銀行の投資信託はコストに対するリターンが低い

まず銀行の投資信託の特性として、手数料が高い割には利益が少ないという実態がある。

銀行における投資信託の手数料はネット証券より高め

銀行は窓口の人件費や店舗の維持費などのコストが発生するため、販売手数料の高い投資信託を顧客に勧める傾向がある。同じ投資信託でも銀行とネット証券では手数料が違うということも珍しくない。

「大和ストックインデックス225ファンド」という日経平均に連動するスタンダードなインデックスファンドを例に挙げよう。このファンドをゆうちょ銀行で買うと販売手数料が税込2.16%かかるのに対し、SBI証券のインターネットコースであれば税込1.08%で購入できる。販売手数料と信託報酬の合計値は、ネット証券であれば1%~1.5%程度だが、銀行では2%が当たり前の世界である。

投資信託のリターンは販売会社によって大きく異なる

手数料が高くてもそれだけのリターンが見込めれば問題ない。しかし、ネット証券は10%~15%のリターンが見込めるのに対し、銀行では3%~7%が多く、高くても12%ほどしかない(預り残高上位20銘柄の加重平均)。つまり主要銀行や地方銀行の投資信託は「コストが高い割にはリターンが得られない」といえる。コストが高いと運用益を得にくいとも考えられるだろう。

銀行の投資信託はリスクに対するリターンも小さい

リスクを取るほどリターンがあるのが理想だが、銀行の投資信託の運用結果は安定しない傾向にある。

「銀行=低リスク」のイメージは間違い

銀行は安全なイメージがあるが、実際には取扱商品にけっこうな高リスク商品が含まれる。リスクはリターンのブレを表す「標準偏差」として数値化される。銀行における投資信託のリターンの標準偏差は9%~18%と、低リスク商品から高リスク商品まで幅広い。一方でリターンは3~7%に集中している。リスクはバラバラなのにリターンが低めということは、ハイリスク・ローリターンな運用商品に当たる可能性が比較的高いことを意味する。

銀行の投資信託はシャープレシオのブレ幅が大きい

リスクに対するリターンを測った数値を「シャープレシオ」という。シャープレシオが高いファンドはそれだけ効率的な運用ができていることを示す。したがってシャープレシオの高い投資信託を多く取り扱っている販売会社は顧客の運用損益率も良好だ。銀行は幅広いリスクの商品を扱っているが総じてリターンは低めで、シャープレシオのブレ幅が大きい。効率運用と非効率運用が混合しているのだ。

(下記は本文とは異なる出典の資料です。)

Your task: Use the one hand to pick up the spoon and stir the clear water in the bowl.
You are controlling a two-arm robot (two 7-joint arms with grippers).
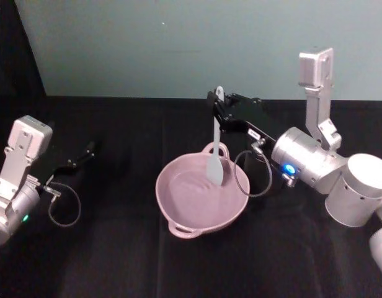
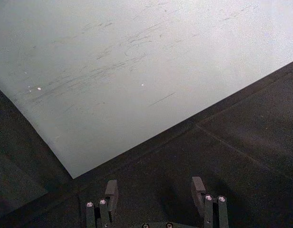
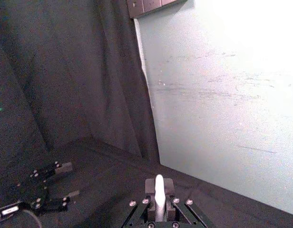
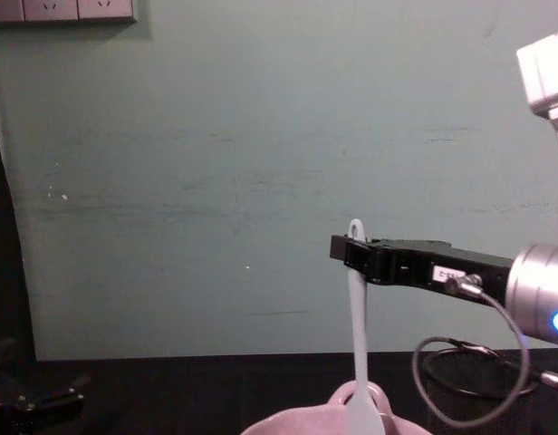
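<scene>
— What is the right gripper (image 1: pixel 217 104) doing?

— It is hovering above the far rim of the bowl (image 1: pixel 163 194), its fingers clamping the top of the spoon (image 1: pixel 215 146) handle just below the hole.

— And how is the spoon hanging?

— It is hanging upright, with its flat head dipping inside the bowl near the far loop handle.

— And the left gripper (image 2: pixel 155 192)?

— It is idling well to the left of the bowl over the black cloth (image 1: pixel 116 261), fingers spread apart and holding nothing.
</scene>
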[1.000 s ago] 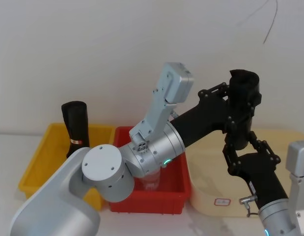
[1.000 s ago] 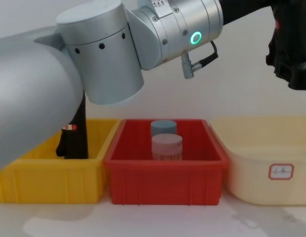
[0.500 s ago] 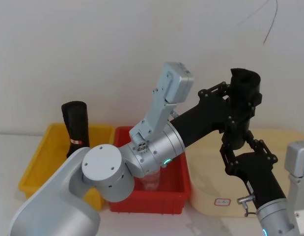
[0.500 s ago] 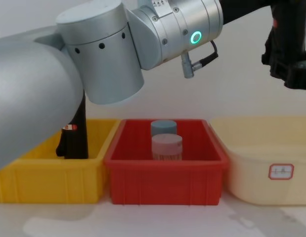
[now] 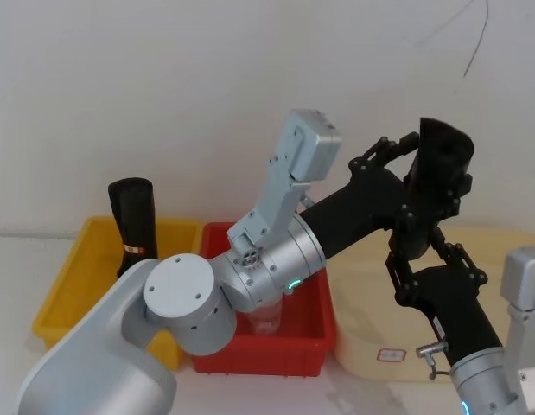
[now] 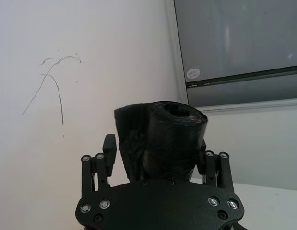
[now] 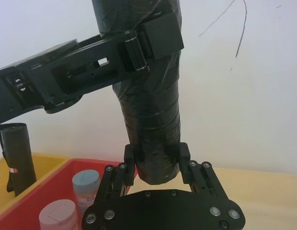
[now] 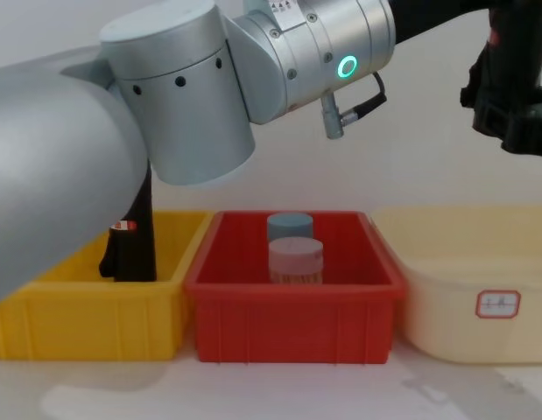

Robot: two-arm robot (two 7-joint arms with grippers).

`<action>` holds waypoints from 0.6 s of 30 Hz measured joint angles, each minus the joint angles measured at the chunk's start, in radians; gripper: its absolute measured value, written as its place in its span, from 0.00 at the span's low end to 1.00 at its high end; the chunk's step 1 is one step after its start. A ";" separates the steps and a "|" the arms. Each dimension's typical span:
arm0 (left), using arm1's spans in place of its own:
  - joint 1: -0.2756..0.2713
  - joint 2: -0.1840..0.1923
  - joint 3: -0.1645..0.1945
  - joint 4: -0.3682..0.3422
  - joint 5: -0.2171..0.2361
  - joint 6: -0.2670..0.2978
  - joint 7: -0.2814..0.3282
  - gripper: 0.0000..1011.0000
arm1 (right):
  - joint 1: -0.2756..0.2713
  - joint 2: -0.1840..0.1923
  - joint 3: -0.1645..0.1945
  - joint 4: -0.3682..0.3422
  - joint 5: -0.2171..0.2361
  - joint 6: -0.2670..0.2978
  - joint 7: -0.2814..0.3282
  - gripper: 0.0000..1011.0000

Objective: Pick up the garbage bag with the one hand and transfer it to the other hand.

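Note:
The garbage bag (image 5: 442, 160), a black roll of plastic, hangs in the air above the cream tub, its top leaning right. My left gripper (image 5: 418, 169), on the silver arm with the green ring (image 8: 347, 67), is shut on the roll's upper half. In the left wrist view the bag (image 6: 160, 139) sits between that gripper's fingers (image 6: 110, 149). My right gripper (image 5: 420, 232) reaches up from below and is shut on the roll's lower end. The right wrist view shows its fingers (image 7: 182, 154) flanking the bag's bottom (image 7: 150, 120), with the left gripper (image 7: 155, 38) clamped higher up.
A yellow bin (image 5: 68, 285) at the left holds a second black roll (image 5: 133, 225) with a red band. The red bin (image 8: 288, 315) in the middle holds a pink-lidded jar (image 8: 295, 258) and a blue-lidded jar (image 8: 290, 226). A cream tub (image 8: 463, 289) stands at the right.
The bag's top has tipped to the right and risen slightly, with both grippers staying on it. The right gripper has shifted a little upward.

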 joint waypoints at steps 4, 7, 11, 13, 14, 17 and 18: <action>0.000 0.000 0.000 0.000 0.000 0.000 0.000 0.98 | 0.001 -0.004 0.003 0.001 -0.001 -0.001 0.003 0.52; 0.000 0.000 0.000 0.000 0.000 0.000 0.000 0.99 | 0.001 -0.007 0.007 0.002 0.000 0.000 0.005 0.52; 0.000 0.000 0.000 0.000 0.000 0.000 0.000 0.99 | 0.002 -0.012 0.015 0.004 0.004 0.003 0.007 0.52; 0.000 0.000 0.000 0.000 0.000 0.000 0.000 0.99 | 0.003 -0.014 0.018 0.005 0.007 0.007 0.008 0.52; 0.000 0.000 0.000 0.000 0.000 0.000 0.000 0.99 | 0.004 -0.017 0.021 0.005 0.010 0.015 0.008 0.52; 0.000 0.000 0.000 0.000 0.000 0.000 0.000 0.99 | 0.008 -0.022 0.029 0.008 0.017 0.037 0.007 0.52; 0.000 0.000 0.000 0.000 0.000 0.000 0.000 0.99 | 0.009 -0.024 0.031 0.009 0.018 0.044 0.006 0.52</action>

あくまでも傾向の問題なので、銀行で投資信託を買えば必ず損をして、ネット証券で買えば儲けられるという話ではない。手数料水準と取扱投資信託の特徴を把握した上で、メリットがあると判断できるのであれば銀行でもいいだろう。

銀行より対面型の証券会社のほうが高コストでリターンのブレが大きい傾向

金融庁の報告書を見ると、銀行よりも対面型の証券会社のほうがより高コストでシャープレシオのブレ幅が大きいことに気付く。もちろん、それに見合うコンサルティングが期待できるのであれば検討してもいいだろう。

投資信託の運用損益率が銀行より高い販売会社の共通点

直販で投資信託を販売している投信会社は顧客の約9割が運用益を上げているという驚異的な数字がある。ネット証券と独立系ファイナンシャル・アドバイザーの顧客が次いで6割台となっている。これら運用損益率0%以上の顧客割合が高い金融事業者のスタイルとして共通しているのが、「積立投資の効果を重視」した姿勢だ。

投資信託の販売会社によっては、口座開設年別に運用損益率を公表している。口座開設から時間が経っているほど利益が出ている顧客割合が高いことから、長期保有の優位性が見て取れる。「積立」「長期」「低コスト」は投資信託を選ぶ際の目安になりそうだ。